(se) natchaver [argot issu du romani]: s’en aller, se faire la belle. Voilà le point de départ de Natchave, le nouveau livre écrit par le nîmois Alain Guyard. Une écriture franche qui rentre dans le lard. Une réussite.
Vêtu d’un costume, indéboulonnable, « rien » tatoué sur une main, « tout » sur l’autre. De passage à Toulouse, il affirme « qu’il n’y a pas de petits lieux. » Revendiquant la légèreté, il se laisse porter d’une médiathèque à une prison, d’un hôpital à un troquet. Alain Guyard, en écrivant Natchave, fait de la philosophie sans traîner des pieds. Un philosophe se reconnaît à l’état lamentable de ses tatanes.

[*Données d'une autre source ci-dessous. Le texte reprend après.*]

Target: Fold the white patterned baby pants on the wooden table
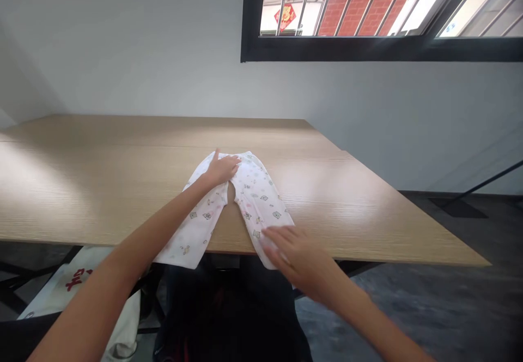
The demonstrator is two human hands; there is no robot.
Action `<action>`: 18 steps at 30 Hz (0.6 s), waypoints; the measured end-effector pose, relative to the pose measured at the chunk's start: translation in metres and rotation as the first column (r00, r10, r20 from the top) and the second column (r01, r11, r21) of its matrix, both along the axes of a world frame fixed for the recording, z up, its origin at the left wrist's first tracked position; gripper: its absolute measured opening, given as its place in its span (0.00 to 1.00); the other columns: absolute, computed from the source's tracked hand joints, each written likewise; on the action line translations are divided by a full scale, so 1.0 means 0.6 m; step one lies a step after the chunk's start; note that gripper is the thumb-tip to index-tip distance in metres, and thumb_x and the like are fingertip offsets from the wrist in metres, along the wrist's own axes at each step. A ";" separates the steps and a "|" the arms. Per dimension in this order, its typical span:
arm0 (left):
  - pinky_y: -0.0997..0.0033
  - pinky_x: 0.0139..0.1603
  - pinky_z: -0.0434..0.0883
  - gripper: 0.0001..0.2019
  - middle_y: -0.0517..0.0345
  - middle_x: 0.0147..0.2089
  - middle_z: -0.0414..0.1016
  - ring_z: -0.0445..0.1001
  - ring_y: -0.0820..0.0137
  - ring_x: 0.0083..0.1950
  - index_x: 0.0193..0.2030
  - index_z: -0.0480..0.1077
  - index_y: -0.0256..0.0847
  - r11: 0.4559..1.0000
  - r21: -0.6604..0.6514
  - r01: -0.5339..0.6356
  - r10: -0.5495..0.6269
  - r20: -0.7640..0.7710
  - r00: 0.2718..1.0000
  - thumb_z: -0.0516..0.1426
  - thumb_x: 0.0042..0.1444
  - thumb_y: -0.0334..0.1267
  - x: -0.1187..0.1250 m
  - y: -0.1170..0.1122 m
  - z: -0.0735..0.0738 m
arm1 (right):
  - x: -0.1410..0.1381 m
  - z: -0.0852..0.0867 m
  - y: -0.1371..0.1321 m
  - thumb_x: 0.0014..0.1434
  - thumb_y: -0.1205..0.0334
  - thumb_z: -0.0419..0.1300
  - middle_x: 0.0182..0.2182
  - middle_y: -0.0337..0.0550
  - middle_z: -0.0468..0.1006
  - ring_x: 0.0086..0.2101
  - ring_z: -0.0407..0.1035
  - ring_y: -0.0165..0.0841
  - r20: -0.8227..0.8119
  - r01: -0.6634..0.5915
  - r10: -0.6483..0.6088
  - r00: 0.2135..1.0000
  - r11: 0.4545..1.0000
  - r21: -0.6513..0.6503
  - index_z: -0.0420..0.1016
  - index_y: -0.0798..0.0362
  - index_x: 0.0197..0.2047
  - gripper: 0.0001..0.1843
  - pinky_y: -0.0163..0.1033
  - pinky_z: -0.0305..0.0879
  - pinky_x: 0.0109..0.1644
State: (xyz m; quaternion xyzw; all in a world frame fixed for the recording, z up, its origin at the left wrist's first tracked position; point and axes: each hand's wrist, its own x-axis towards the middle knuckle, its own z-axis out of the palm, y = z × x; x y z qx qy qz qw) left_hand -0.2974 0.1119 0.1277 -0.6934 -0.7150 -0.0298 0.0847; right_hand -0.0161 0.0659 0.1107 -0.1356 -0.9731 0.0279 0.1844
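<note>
A small pair of white printed trousers (pixel 258 195) lies spread on the wooden table (pixel 102 187), waist away from me, both legs hanging a little over the near edge. My left hand (pixel 223 168) rests flat on the waist and crotch area with fingers stretched out. My right hand (pixel 294 255) is open, fingers extended to the left, lying on the end of the right leg at the table edge; it looks slightly motion-blurred.
A white bag with red lettering (pixel 77 285) sits on the floor under the table at the left. A dark chair or clothing (pixel 229 307) is below the near edge. A grey wall and a black-framed window (pixel 379 48) stand behind; dark floor lies to the right.
</note>
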 end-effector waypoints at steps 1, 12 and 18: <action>0.47 0.64 0.42 0.19 0.54 0.59 0.65 0.64 0.66 0.58 0.51 0.66 0.43 0.999 -0.003 -0.046 0.046 -0.002 0.999 0.38 0.64 0.33 -0.006 -0.025 0.001 | -0.029 0.013 0.016 0.66 0.60 0.43 0.45 0.50 0.74 0.43 0.68 0.42 0.001 0.000 0.000 1.000 0.998 -0.069 0.70 0.57 0.50 0.18 0.47 0.67 0.44; 0.54 0.61 0.55 0.16 0.52 0.54 0.70 0.67 0.66 0.56 0.53 0.65 0.40 0.981 -0.078 -0.177 0.177 -0.008 0.984 0.43 0.62 0.29 0.007 -0.158 -0.025 | -0.385 -0.002 0.163 0.67 0.59 0.40 0.58 0.42 0.61 0.54 0.56 0.44 0.218 0.058 -0.043 0.975 0.996 -0.061 0.62 0.46 0.58 0.20 0.72 0.36 0.55; 0.43 0.62 0.48 0.23 0.50 0.64 0.57 0.58 0.59 0.63 0.59 0.60 0.41 0.947 0.062 -0.314 0.314 0.011 0.949 0.40 0.59 0.26 0.116 -0.379 -0.058 | -0.392 -0.031 0.174 0.67 0.58 0.37 0.63 0.43 0.50 0.58 0.47 0.47 0.231 0.102 -0.074 0.970 0.989 -0.111 0.52 0.49 0.64 0.23 0.76 0.25 0.53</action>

C’est pourquoi, si nous passons en revue nos prétendus sédentaires de la pensée, nous découvrons bientôt qu’ils sont animés d’une passion certaine pour le mouvement. Ainsi de Spinoza, qui arpente à la nuit les rues d’Amsterdam pour coller des affiches incendiaires contre des assassins. Descartes, lui, rôde dans toute l’Europe au gré des guerres auxquelles il participe comme officier mercenaire. Sade s’ennuie très vite dans son boudoir et passe des prisons aux asiles d’aliénés où il monte des happenings […] Hormis Kant, Hegel, Luc Ferry et consorts, dont la somnolence benoîte de la conscience n’a d’égal que le confort de leur train de vie, le propre du philosophe véridique demeure, malgré tout, le goût prononcé pour la dérive et la natchave.
L’auteur fait front contre les « philosophailleurs jargonnant le cul sur leur chaise, » les « universailleurs bouffés d’ambition. » Il assume « ne rien faire de classique. » Il écrit comme l’on se bastonnerait sur une péniche qui tangue. Un rythme réjouissant soutient ses phrases. Des mots rares s’y élancent, comme des poissons volants. Gabelous, décourade, sorbonnicole, morfil, dromomanie, parturiente, badigoinces… Alain Guyard travaille cette écriture gaillarde qui prend une exubérance moyen-âgeuse. Cette puissance donne de l’élan et fait de ce livre un coup de jus.
Faire philosopher autrui, c’est le conduire dans les noires forêts des Balkans de sa conscience, le forcer à remonter par les torrents rocailleux et puis l’égarer dans la steppe sauvage de son âme échevelée.
Ce livre est une porte d’entrée. Ceux qui n’ont jamais lu d’écrits philosophiques, ou peu, sont conviés à le lire et à se laisser séduire par cette aventure. Sortez de chez vous, trouvez (ou non) ce livre et marchez.
Natchave, Editions du Dilettante, 192 pages.